Deputy Crown Prince Mohammed bin Salman of Saudi Arabia has offered praise for President Donald Trump after a private meeting between the two.
In a statement, Salman defended Trump's executive order imposing a travel ban on six Muslim-majority countries and characterized their meeting as a positive reinforcement of the U.S.-Saudi relationship, ABC News reports.
On Mar. 14, Salman visited the White House for a lunch with Trump. As the son of King Salman of Saudi Arabia, the 31-year-old deputy crown prince is the second in line to the country's throne and is the highest-ranking Saudi official to meet with the U.S. president since the 2016 presidential election.
Following the meeting, Salman released a statement expressing optimism that the U.S.-Saudi relationship will improve under the Trump administration. He described his discussion with Trump as a "historic turning point in bilateral relations," according to The Daily Caller.
Salman also defended Trump's executive order on travel, which has been a source of controversy in the U.S.
"Saudi Arabia does not believe that this measure is targeting Muslim countries or the religion of Islam," Salman said. "This measure is a sovereign decision aimed at preventing terrorists from entering the United States of America."
The deputy crown prince added that Saudi Arabia will "protect the United States of America from expected terrorist operations."
On Mar. 6, Trump signed an executive order that revised his initial travel ban on seven Muslim-majority countries after the first directive met several setbacks in U.S. courts. The new executive action exempts Iraq from the travel ban and no longer places an indefinite hold on U.S. admittance of Syrian refugees, although it does maintain a temporary freeze on U.S. refugee resettlement, according to The Huffington Post.
Since Sept. 11, 2001, no citizen of the countries listed on the travel ban -- Iran, Libya, Somalia, Sudan, Syria and Yemen -- has killed an American in an act of terrorism, according to PolitiFact.
In addition to praising Trump for his executive order, Salman added that he and the president had discussed strengthening U.S.-Saudi investment ties, containing Iran's military capability and curbing terrorist recruitment.
The U.S. is aiding Saudi-backed Sunni forces in Yemen as they fight the Iranian-supported Houthi rebels. Meanwhile, Saudi Arabia is currently a part of the U.S.-led coalition against the Islamic State group in Syria, according to ABC News.
The call for warmer relations between the U.S. and Saudi Arabia follows a period of tension between the two countries under the Obama administration. Former President Barack Obama had been highly skeptical of the Gulf nation for its exporting of Wahhabism, a fundamentalist strain of Islam, to other countries and for its treatment of women, according to an April 2016 profile of the former commander-in-chief published by The Atlantic.

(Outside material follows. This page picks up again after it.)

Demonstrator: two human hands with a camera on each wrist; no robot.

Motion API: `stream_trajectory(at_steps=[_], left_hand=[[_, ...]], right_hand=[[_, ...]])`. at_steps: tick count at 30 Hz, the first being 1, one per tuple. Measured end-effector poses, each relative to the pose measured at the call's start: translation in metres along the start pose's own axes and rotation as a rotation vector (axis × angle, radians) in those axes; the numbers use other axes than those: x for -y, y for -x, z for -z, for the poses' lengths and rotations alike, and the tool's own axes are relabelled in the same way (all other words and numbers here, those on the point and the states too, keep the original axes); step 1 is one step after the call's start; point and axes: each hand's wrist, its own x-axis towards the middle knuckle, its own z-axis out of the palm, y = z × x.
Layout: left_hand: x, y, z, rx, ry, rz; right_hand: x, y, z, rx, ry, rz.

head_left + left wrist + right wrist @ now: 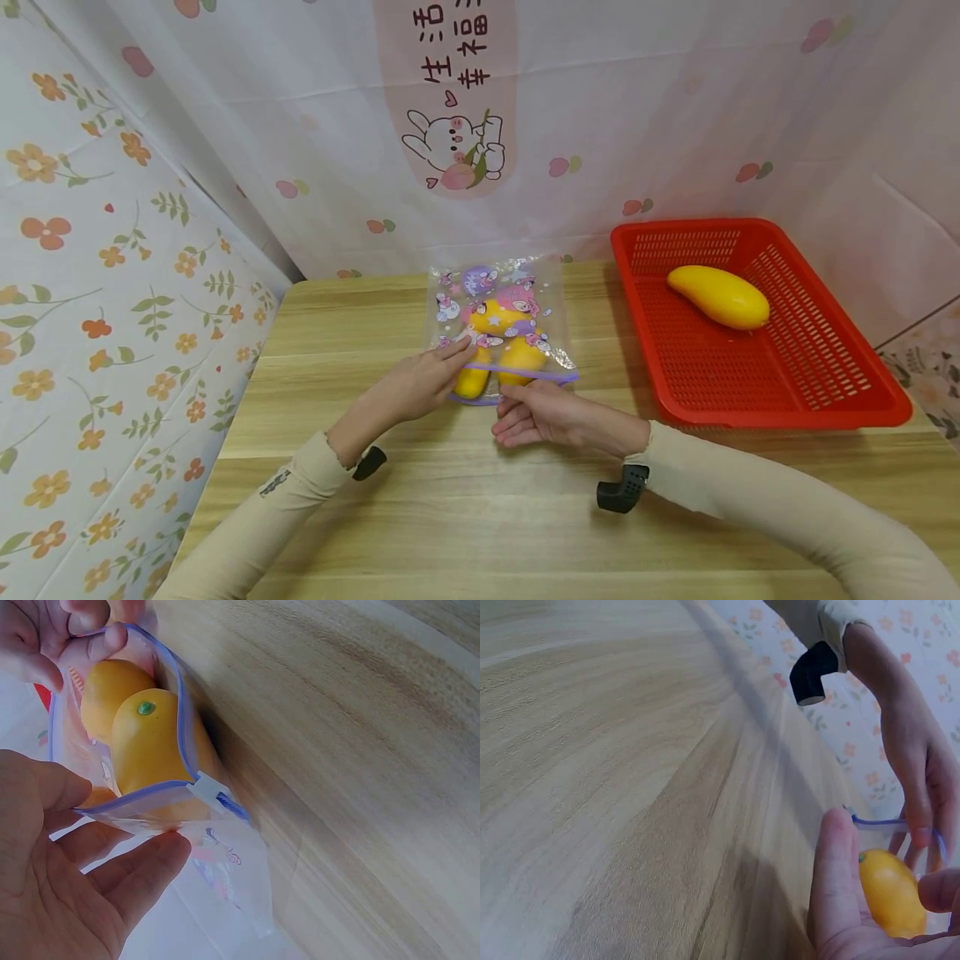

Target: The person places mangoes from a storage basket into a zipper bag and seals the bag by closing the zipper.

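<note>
Slider-zip bag [522, 327], mouth between hands | rim pinched by left hand [420, 382]; right hand [551, 414] at rim, grip unclear | mango [720, 297], long axis slanted in red basket [787, 417], nearer right hand

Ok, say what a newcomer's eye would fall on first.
Probably the red rectangular plastic basket at the head view's right, with one long yellow fruit inside. Then the clear cartoon-printed plastic zip bag at centre, holding yellow fruits, left hand and right hand at its mouth.

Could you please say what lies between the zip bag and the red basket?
The head view shows only bare wooden tabletop between the zip bag and red basket.
</note>
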Motion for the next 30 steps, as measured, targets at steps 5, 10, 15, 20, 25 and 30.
stream_trajectory(at_steps=[5,10,15,20,25,30], left_hand=[[0.0,0.0,-0.001,-0.012,-0.016,-0.006],[0.0,0.001,-0.002,-0.024,-0.016,-0.011],[0.001,-0.001,-0.003,-0.013,-0.02,-0.002],[0.0,-0.001,-0.002,0.001,-0.02,0.007],[-0.001,0.0,-0.001,0.011,-0.019,0.007],[-0.001,0.0,0.0,0.014,-0.024,0.005]], right_hand=[[0.001,0.006,0.003,0.007,0.03,-0.005],[0.004,0.011,0.004,0.015,0.049,-0.014],[0.007,0.017,0.004,0.055,0.096,-0.013],[0.017,0.025,0.004,0.077,0.153,-0.007],[0.028,0.034,0.01,0.08,0.222,0.003],[0.041,0.044,0.017,0.085,0.313,-0.003]])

Obama had also been critical of Saudi Arabia's complete opposition to Iran. In the profile, Obama stated that the competition "between the Saudis and the Iranians -- which has helped to feed proxy wars and chaos in Syria and Iraq and Yemen -- requires us to say to our friends as well as to the Iranians that they need to find an effective way to share the neighborhood and institute some sort of cold peace."

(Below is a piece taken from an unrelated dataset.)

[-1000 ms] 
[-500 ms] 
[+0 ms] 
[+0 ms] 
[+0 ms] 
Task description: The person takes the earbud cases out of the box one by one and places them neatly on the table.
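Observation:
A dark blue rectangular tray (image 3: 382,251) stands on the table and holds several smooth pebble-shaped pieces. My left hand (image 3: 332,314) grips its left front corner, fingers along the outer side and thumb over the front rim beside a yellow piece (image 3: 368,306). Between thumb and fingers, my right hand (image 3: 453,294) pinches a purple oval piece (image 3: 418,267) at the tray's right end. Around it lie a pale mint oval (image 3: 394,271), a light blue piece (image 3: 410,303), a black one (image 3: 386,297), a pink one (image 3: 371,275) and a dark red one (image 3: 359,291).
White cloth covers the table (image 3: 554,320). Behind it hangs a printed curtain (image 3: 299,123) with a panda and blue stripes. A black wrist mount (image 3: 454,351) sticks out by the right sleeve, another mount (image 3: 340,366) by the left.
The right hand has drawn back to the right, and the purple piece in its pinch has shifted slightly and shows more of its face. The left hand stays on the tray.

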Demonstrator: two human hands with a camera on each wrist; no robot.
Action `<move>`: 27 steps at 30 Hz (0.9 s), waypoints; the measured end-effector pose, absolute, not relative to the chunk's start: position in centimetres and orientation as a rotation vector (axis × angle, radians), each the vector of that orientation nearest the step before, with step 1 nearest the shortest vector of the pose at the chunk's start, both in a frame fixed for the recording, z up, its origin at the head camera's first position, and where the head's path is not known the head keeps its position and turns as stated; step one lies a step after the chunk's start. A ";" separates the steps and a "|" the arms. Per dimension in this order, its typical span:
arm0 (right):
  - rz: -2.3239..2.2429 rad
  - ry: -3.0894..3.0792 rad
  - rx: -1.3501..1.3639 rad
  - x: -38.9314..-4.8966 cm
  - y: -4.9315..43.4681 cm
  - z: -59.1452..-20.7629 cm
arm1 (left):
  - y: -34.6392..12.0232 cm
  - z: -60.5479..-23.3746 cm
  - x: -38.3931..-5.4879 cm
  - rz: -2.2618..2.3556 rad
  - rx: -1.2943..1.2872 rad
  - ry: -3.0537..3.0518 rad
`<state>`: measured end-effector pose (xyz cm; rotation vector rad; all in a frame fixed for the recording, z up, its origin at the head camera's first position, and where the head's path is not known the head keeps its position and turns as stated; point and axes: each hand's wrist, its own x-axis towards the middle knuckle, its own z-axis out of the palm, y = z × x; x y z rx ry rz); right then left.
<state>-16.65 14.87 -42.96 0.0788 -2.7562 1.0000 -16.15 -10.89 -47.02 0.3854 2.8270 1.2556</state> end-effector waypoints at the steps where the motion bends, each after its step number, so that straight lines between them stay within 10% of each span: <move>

Senior fellow Bruce Riedel of the Brookings Institution believes the Trump administration's more aggressive stance towards Iran and its desire to improve relations with Saudi Arabia by any means necessary has Saudi officials optimistic.
"They were happy to see Obama go," Riedel told The New York Times. "Trump has made it clear he is not worried about supporting human rights or freedom... that all those difficult questions about gender equality and the like are going to be off the table for the next four years, and that Iran is very much on the table. "As the Saudis look at Trump, they see they don’t need to worry about any of that."